Perhaps setting the stage for actor Russell Crowe's band Seven Odd Foot of Grunts, or maybe influenced by the earlier old-time outfit Seven Foot Dilly & the Hot Pickles, this historic Kentucky bluegrass outfit's name instantly provokes questions when photographs of the group are shown or the names of the members listed. And no, the question isn't "what it is a flat mountain?," after all, that could be any Kentucky peak that has had its top lopped off by aggressive strip miners. No, the problem is the "seven," since at best the group only had five members, sometimes only four. Mandolinist Cuddles Newsome, who was the fellow researchers were able to track down when the group's material was reissued as part of the Rounder label's Early Days of Bluegrass series, explained the group's name thusly: "I don't know. He made a misnomer there," thus passing the blame for the miscalculation onto bandleader Estil Stewart, who was himself long gone from a heart attack before a new generation of bluegrass scholars discovered the group.

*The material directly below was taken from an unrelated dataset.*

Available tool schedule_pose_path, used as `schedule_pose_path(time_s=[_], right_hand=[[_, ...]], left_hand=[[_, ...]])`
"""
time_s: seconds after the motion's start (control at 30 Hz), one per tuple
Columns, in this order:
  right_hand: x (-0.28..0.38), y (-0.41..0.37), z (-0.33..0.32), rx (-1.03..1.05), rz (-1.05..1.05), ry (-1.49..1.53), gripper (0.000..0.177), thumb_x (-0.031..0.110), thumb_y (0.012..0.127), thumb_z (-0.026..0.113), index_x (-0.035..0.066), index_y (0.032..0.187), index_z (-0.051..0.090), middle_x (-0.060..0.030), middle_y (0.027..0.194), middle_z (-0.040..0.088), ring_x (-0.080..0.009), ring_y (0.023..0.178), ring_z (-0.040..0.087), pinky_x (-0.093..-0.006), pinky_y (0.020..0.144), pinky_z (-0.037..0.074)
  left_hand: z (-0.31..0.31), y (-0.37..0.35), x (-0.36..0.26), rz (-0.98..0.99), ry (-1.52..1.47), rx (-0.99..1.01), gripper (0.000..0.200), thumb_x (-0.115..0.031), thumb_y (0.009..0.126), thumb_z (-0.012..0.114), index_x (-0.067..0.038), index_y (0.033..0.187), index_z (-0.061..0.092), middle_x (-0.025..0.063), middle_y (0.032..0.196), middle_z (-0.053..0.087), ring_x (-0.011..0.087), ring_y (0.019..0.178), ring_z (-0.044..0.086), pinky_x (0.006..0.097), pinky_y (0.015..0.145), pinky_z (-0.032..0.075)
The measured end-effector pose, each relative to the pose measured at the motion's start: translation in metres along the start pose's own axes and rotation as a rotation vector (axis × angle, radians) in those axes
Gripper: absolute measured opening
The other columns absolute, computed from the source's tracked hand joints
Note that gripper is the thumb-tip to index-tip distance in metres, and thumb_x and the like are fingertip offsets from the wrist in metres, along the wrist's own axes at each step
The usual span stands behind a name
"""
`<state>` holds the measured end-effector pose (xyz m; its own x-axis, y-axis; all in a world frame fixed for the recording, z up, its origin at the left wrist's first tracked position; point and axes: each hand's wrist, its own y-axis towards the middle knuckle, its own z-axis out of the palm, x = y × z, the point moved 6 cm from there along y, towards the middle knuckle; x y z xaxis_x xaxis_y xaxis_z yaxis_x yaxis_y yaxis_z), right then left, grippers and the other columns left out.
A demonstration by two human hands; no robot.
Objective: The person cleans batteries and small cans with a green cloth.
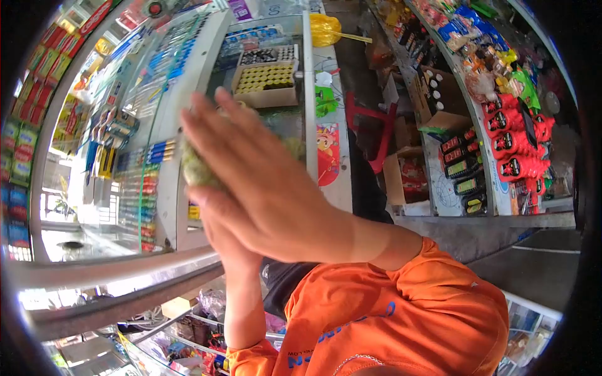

Stewart was one of the few bluegrass bandleaders who did not play either guitar, banjo, or mandolin. The group did have the ability to sound like it contained more players then it really did, based on the strength of some of the Flat Mountain Boys such as fiddler Kenny Baker, the powerful rhythm guitarist Jack Cooke, or the fairly obscure but apparently hilarious banjoist Jimmy Braham. In the mid-'50s, this lineup cut several singles for a label known as Arrow, part of the legacy of independent, regional releases created by bands mostly to sell at their own gigs, which eventually became something much bigger; a documentation of the entire development and growth of bluegrass out of old-time music in the first half of the '50s. Arrow operated out of Columbia, KY, and although the people who actually invested in the label's operations have remained unaccounted for, the recording of the 7 Flat Mountain Boys came about as a result of the group's series of broadcasts over the Whitesburg station WTCW. The record releases and the band's gig activity in the region were something along the line of small phenomena feeding each other: the recording leading to gigs; the gigs attracting large crowds to shows held at venues such as drive-ins; the band building up an impressive fan base equally enamored with the hard driving music as with the youth and exuberance of the members. Distribution of the group's music and its reputation also grew as a result of some of the material being picked up by the Starday label, who in its characteristic way released tracks hither and yon on various repackagings and compilations as if trying to conceal evidence from the police.
Attendance reports show the 7 Flat Mountain Boys out-drew some popular country stars of the day which appeared at the same types of venues -- often drive-in movies -- including Carl Story or the largely forgotten Esco Hankins. The 7 Flat Mountain Boys' stage show also included comedy performed by both Stewart and banjoist Braham, the players alternating as each other's straight men. Yet, despite the success and potential of the group, the players drifted off into other ensembles, Stewart eventually supporting himself as a disc jockey in Virginia before his untimely death, making great use of his comedic talents over the air. Newsome continued trilling his mandolin in a variety of traditional bluegrass contexts; while fiddler Baker achieved the greatest success of all in the genre, going out with country singer Don Gibson and then eventually staying with Bill Monroe & His Bluegrass Boys for a long stretch before starting his own groups.